__Source data__:
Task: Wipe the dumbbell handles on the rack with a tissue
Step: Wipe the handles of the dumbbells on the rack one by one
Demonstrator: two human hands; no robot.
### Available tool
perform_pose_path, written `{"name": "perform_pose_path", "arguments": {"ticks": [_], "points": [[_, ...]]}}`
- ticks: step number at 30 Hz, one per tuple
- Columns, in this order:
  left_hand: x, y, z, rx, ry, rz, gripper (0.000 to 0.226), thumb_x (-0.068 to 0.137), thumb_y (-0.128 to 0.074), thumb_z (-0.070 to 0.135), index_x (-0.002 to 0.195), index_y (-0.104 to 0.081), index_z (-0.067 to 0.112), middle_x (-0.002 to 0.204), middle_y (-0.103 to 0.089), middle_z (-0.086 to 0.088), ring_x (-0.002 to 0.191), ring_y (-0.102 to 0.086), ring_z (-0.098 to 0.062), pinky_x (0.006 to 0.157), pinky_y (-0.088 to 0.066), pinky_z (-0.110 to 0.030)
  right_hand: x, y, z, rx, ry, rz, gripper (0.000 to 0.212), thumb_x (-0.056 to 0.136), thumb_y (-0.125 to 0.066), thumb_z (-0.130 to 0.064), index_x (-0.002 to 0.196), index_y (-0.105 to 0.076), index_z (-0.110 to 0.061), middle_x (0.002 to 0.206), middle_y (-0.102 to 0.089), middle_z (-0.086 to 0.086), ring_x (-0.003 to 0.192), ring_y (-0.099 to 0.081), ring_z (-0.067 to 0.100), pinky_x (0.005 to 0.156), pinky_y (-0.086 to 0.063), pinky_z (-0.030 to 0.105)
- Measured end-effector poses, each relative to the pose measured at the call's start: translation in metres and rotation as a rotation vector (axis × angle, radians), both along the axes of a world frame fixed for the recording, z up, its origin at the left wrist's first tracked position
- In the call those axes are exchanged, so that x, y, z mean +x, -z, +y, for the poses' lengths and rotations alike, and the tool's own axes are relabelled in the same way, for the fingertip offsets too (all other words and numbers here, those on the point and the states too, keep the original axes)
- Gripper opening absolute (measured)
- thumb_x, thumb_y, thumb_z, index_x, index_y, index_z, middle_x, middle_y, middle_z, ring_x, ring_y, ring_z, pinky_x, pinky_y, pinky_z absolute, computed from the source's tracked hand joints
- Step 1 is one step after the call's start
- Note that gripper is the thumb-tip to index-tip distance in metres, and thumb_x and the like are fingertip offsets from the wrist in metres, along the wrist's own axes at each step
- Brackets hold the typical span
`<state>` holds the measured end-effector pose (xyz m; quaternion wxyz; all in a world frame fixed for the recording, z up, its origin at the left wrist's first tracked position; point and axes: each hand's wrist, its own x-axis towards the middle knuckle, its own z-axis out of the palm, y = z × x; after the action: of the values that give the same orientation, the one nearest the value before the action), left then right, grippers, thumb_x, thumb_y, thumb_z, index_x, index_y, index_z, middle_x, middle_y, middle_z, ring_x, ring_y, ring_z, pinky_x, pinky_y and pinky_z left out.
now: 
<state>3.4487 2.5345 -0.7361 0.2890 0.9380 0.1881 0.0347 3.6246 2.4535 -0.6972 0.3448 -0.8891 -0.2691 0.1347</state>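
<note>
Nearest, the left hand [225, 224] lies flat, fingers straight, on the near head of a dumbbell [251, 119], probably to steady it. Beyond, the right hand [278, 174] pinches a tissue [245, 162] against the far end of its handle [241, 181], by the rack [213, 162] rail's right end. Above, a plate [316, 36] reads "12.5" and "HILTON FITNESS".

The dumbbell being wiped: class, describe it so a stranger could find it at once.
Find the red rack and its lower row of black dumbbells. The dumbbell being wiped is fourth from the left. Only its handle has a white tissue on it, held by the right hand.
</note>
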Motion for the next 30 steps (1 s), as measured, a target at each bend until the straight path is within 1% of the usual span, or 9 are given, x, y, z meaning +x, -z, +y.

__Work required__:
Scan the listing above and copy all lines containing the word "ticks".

__Completed exercise__:
perform_pose_path, written `{"name": "perform_pose_path", "arguments": {"ticks": [_], "points": [[_, ...]]}}`
- ticks: step number at 30 Hz, one per tuple

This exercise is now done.